| About this exercise |
Repeat verbatim what the listing holds, but not its pictures.

| Raw data |
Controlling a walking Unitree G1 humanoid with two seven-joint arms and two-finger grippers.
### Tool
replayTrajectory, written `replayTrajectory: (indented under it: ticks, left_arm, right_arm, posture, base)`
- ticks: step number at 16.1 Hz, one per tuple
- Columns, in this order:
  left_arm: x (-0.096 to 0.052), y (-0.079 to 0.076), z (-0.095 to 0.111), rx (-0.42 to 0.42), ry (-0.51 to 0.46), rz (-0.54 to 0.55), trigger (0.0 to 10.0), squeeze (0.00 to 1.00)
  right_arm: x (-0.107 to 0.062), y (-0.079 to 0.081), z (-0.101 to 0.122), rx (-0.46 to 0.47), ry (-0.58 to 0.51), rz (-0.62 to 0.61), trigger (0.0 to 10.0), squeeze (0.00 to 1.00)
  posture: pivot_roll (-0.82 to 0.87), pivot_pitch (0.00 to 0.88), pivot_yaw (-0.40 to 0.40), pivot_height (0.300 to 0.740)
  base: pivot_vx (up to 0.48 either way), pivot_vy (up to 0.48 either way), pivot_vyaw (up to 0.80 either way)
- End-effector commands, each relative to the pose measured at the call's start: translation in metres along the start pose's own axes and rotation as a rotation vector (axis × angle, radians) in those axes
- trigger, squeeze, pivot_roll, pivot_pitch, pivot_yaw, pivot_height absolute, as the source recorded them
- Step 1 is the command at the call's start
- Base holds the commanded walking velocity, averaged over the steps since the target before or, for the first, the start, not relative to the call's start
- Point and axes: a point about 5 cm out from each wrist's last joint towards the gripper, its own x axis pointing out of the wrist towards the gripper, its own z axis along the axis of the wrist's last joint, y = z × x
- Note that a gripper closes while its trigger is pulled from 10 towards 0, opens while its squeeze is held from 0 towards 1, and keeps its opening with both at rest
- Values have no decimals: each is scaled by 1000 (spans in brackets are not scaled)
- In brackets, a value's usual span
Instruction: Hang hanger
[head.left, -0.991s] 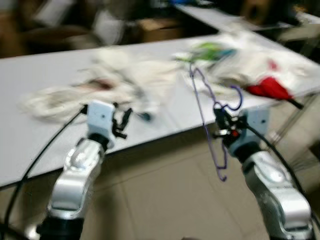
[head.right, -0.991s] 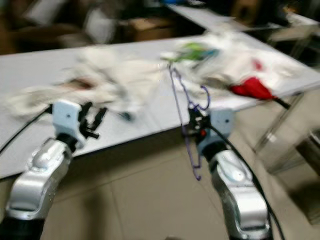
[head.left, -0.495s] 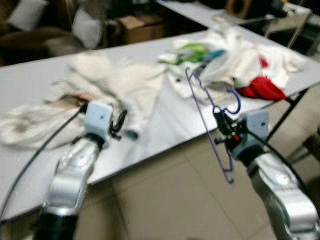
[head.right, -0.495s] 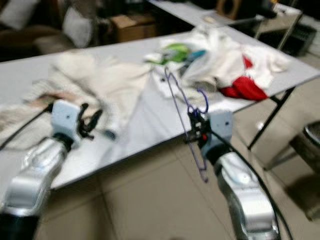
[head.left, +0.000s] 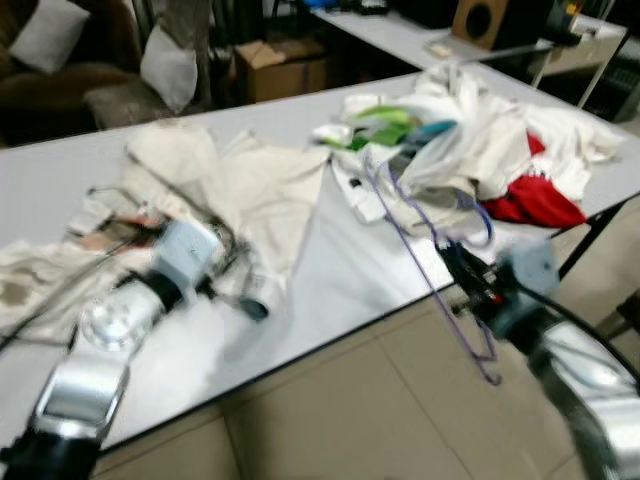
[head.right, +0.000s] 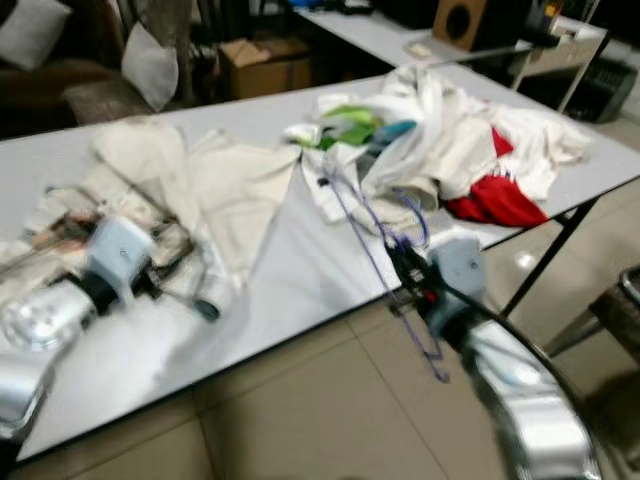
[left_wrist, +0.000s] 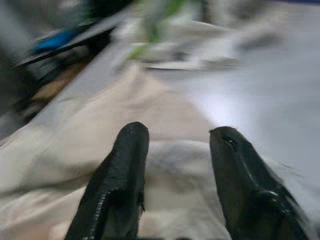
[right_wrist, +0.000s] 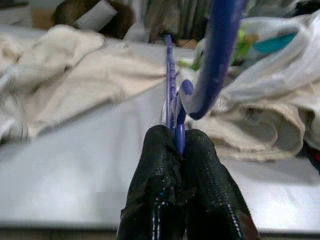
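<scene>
— Right wrist view: what's the right tool (right_wrist: 179, 150) pinching?
— A thin purple wire hanger (head.left: 432, 275), tilted over the counter (head.left: 330, 270) edge; the left tool (left_wrist: 177, 165) hangs spread above cream cloth (head.left: 250, 185).

— What's on the bench (head.left: 340, 270)?
— Cream cloths (head.left: 250, 185) at its middle, and a pile of white clothes (head.left: 480, 140) with a red garment (head.left: 535, 200) near the far corner.
— Behind?
— A cardboard box (head.left: 280, 65) and a cushion (head.left: 168, 68).
</scene>
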Motion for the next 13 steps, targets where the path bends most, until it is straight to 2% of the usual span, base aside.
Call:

| Task output |
Controlling a walking Unitree G1 humanoid with two seven-joint arms and two-finger grippers.
### Tool
replayTrajectory, written `replayTrajectory: (indented under it: ticks, left_arm, right_arm, posture, base)`
- ticks: step number at 16.1 Hz, one per tuple
- Columns, in this order:
  left_arm: x (-0.096 to 0.052), y (-0.079 to 0.076), z (-0.095 to 0.111), rx (-0.42 to 0.42), ry (-0.51 to 0.46), rz (-0.54 to 0.55), trigger (0.0 to 10.0), squeeze (0.00 to 1.00)
  right_arm: x (-0.107 to 0.062), y (-0.079 to 0.081), z (-0.101 to 0.122), rx (-0.46 to 0.47), ry (-0.58 to 0.51), rz (-0.62 to 0.61), trigger (0.0 to 10.0), squeeze (0.00 to 1.00)
  posture: pivot_roll (-0.82 to 0.87), pivot_pitch (0.00 to 0.88), pivot_yaw (-0.40 to 0.40), pivot_height (0.300 to 0.740)
  base: pivot_vx (up to 0.48 either way), pivot_vy (up to 0.48 either way), pivot_vyaw (up to 0.80 either way)
- End-effector commands, each relative to the pose measured at the call's start: translation in metres along the start pose's own axes and rotation as a rotation vector (axis × angle, radians) in those axes
- trigger, squeeze, pivot_roll, pivot_pitch, pivot_yaw, pivot_height absolute, as the source recorded them
- Step 1 is the command at the call's start
- Base holds the commanded walking velocity, averaged over the steps since the target before or, for the first, the start, not relative to the call's start
- Point and axes: a point about 5 cm out from each wrist's last joint towards the gripper, its own x axis pointing out of the wrist towards the gripper, its own z axis along the axis of the wrist's last joint, y = z × x
- Note that a gripper closes while its trigger is pulled from 10 towards 0, opens while its squeeze is held from 0 towards 1, and keeps its opening with both at rest
- Values have no decimals: each is scaled by 1000 (spans in brackets are not scaled)
- In brackets, a value's usual span
Instruction: Hang hanger
[head.left, -0.991s] 
[head.right, -0.991s] 
[head.left, -0.495s] 
[head.right, -0.495s] 
[head.left, +0.000s] 
[head.right, +0.000s] 
[left_wrist, +0.000s] 
[right_wrist, +0.000s] 
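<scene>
— Right wrist view: what's the right tool (right_wrist: 179, 150) pinching?
— A thin purple wire hanger (head.left: 432, 275), tilted over the counter (head.left: 330, 270) edge; the left tool (left_wrist: 177, 165) hangs spread above cream cloth (head.left: 250, 185).

— What's on the bench (head.left: 340, 270)?
— Cream cloths (head.left: 250, 185) at its middle, and a pile of white clothes (head.left: 480, 140) with a red garment (head.left: 535, 200) near the far corner.
— Behind?
— A cardboard box (head.left: 280, 65) and a cushion (head.left: 168, 68).
</scene>
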Motion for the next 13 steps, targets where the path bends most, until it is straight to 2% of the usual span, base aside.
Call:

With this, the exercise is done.